Juan Cole is peeved that Desmond Tutu has been disinvited from speaking at some Catholic university (University of St. Thomas) because of his anti-Israeli record. Today he posted on this subject for a second time. I happen to think the disinviting is a mistake, and articulated this as a comment to his blog that agreed with him while not fully agreeing with him. He seems to have decided not to give me the freedom of his pulpit for my partial agreement with him. So as usual, I post it here. And, yes, I'm enjoying this.

Here's my response to his post:

As an Israeli, a Jew, and a staunch Zionist, it just so happens that I agree with these professors, and, by extenuation, with Prof. Cole. Freedom of speech includes the freedom to speak nonsense, to tell lies, and certainly to be offensive to people. In some cases, it can even be beneficial to lovers of freedom and truth to hear for themselves how their enemies hold different values, and the Iranian president's recent comments about homosexuals in Iran serve as a fine example.

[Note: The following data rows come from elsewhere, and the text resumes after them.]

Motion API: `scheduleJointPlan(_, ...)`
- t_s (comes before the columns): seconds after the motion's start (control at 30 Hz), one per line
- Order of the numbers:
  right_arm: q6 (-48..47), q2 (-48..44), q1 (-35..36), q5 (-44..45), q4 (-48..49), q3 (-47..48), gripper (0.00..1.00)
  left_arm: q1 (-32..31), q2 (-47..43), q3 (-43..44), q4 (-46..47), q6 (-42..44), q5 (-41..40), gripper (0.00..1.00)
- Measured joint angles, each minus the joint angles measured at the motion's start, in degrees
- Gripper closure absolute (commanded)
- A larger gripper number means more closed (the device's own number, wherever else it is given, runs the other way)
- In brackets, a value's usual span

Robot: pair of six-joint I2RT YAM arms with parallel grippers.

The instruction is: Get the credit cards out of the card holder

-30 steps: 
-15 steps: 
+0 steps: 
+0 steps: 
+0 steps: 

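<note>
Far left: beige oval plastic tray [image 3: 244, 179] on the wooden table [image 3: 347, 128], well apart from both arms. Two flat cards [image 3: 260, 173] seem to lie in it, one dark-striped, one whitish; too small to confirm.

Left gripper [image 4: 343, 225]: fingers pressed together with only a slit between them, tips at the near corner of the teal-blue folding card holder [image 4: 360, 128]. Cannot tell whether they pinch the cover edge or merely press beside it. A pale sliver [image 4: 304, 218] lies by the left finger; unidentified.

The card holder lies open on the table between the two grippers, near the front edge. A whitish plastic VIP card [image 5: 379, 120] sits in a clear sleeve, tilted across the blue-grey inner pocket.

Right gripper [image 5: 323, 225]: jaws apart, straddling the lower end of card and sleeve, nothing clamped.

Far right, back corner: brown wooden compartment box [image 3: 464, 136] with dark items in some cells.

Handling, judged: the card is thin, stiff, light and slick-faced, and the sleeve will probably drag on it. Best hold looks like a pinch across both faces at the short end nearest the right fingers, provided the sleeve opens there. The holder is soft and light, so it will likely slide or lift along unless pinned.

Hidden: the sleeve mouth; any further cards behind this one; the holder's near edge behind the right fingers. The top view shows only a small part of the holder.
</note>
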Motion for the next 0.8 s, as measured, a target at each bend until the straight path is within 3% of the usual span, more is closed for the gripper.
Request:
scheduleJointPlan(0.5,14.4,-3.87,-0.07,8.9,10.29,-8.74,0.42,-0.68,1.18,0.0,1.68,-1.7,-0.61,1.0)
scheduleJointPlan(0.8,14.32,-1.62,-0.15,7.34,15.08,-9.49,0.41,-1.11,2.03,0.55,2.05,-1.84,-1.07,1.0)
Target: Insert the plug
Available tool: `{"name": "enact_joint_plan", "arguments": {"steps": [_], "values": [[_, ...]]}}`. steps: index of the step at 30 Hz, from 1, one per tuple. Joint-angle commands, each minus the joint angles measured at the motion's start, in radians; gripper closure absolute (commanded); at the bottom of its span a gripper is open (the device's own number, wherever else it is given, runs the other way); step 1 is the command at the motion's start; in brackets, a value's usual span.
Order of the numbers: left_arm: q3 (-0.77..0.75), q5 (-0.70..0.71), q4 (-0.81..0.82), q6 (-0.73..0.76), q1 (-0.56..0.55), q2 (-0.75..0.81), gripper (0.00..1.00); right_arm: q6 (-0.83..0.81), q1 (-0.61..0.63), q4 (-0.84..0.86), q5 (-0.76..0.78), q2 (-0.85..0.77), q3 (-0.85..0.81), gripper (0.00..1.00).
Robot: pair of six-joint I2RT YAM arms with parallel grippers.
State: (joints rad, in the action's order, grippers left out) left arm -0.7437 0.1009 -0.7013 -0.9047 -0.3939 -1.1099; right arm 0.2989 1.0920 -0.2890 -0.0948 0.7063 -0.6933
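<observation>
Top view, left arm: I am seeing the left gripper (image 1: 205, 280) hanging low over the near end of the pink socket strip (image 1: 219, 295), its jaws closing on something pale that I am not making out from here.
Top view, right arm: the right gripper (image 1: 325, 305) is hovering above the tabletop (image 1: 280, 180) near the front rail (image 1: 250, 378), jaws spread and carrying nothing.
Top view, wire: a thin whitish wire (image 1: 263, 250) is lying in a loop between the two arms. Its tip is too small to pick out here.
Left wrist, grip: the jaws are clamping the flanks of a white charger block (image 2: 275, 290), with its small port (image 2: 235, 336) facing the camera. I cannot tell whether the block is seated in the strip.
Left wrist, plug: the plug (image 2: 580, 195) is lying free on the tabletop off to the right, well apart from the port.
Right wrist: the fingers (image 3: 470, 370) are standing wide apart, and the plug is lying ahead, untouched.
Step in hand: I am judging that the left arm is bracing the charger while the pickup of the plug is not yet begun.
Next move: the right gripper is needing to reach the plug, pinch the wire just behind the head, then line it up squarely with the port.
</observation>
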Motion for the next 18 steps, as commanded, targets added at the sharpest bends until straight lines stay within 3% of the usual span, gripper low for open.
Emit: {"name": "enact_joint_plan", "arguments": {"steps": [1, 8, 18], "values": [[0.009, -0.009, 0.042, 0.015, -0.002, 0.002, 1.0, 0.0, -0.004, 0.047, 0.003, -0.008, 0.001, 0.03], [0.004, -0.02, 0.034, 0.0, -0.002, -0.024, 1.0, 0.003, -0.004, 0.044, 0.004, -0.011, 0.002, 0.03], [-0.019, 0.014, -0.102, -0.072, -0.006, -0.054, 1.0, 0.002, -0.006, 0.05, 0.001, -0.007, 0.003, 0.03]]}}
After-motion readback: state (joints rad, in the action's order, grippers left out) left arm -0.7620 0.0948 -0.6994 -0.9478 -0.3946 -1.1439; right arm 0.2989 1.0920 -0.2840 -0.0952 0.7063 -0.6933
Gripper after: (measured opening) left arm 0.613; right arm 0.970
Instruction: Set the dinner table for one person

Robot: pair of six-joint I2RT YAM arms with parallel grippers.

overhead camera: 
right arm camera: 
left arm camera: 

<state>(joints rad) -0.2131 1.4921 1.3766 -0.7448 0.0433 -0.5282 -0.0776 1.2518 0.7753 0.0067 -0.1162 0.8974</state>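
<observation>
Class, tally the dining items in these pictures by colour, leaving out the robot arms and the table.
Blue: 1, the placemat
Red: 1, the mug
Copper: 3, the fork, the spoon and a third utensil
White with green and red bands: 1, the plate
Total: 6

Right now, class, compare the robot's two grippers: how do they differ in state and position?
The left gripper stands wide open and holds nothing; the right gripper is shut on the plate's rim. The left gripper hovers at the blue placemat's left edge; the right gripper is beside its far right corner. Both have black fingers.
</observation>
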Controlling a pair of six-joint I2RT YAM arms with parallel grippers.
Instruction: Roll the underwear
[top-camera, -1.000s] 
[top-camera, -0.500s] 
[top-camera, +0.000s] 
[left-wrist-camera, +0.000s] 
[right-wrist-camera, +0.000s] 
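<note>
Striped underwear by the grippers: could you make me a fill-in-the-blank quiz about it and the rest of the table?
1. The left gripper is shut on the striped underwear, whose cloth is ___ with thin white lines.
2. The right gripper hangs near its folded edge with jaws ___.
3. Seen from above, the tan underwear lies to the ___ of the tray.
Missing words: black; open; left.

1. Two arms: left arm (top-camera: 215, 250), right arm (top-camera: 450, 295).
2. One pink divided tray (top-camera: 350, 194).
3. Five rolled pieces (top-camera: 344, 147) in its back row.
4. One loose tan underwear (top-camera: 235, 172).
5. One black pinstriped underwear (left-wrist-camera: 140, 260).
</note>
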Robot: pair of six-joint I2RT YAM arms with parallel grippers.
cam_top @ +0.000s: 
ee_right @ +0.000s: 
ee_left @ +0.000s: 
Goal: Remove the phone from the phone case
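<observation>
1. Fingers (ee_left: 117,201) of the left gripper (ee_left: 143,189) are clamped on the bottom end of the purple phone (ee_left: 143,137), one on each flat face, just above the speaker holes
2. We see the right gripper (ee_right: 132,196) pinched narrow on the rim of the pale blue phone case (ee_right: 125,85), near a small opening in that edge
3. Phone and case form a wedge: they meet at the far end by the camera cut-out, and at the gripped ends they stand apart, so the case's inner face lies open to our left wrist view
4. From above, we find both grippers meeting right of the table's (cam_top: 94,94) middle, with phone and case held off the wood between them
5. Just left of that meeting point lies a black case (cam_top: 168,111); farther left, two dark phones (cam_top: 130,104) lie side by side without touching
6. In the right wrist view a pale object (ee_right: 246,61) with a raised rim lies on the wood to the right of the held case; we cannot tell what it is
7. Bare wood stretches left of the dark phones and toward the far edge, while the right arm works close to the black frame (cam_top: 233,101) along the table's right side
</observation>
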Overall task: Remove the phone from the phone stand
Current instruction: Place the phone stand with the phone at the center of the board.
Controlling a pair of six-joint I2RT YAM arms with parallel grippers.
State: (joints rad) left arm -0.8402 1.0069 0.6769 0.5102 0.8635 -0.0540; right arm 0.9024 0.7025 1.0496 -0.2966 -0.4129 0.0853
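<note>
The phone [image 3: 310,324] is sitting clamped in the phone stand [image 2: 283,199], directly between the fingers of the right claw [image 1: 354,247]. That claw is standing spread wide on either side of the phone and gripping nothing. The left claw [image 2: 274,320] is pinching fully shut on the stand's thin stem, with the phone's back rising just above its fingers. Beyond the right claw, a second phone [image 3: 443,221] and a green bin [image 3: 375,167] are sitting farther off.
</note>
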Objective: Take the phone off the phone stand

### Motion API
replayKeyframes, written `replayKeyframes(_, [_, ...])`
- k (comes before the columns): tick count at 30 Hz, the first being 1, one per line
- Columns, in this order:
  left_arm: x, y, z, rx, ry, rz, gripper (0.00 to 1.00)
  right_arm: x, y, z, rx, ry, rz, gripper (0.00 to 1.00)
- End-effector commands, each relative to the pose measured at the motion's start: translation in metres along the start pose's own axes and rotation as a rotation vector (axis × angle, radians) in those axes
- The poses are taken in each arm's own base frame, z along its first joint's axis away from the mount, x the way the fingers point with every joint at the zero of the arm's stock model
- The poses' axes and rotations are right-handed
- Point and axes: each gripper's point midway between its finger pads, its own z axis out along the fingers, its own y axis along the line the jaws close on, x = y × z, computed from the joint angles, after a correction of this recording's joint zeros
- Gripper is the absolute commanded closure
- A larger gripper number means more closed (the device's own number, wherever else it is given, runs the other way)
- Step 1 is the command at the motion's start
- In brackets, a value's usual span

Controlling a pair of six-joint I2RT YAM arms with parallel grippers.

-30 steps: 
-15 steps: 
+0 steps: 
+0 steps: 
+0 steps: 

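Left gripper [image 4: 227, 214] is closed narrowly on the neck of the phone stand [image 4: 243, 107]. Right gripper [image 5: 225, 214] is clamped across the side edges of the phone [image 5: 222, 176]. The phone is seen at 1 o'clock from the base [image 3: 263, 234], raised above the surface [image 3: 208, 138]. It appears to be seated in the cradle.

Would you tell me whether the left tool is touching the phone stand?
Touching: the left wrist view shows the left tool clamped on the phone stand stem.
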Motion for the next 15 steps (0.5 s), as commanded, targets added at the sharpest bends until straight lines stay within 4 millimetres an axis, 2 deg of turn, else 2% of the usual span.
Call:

Archbishop Tutu's past comments on Israel have often been factually incorrect, uninformed, and, as I remember from his visit to Yad Vashem where I work, willfully malicious. But they never crossed the line to active incitement to hatred, and I can't see any reasonable ground to try to silence him. Indeed, there are prominent Israelis who's criticism of their own country is even more willfully wrong-headed, and it would never occur to us to shut them up.

The same, of course, goes also the other way. Speech which is hurtful to, say, Muslims, must likewise be given public platforms.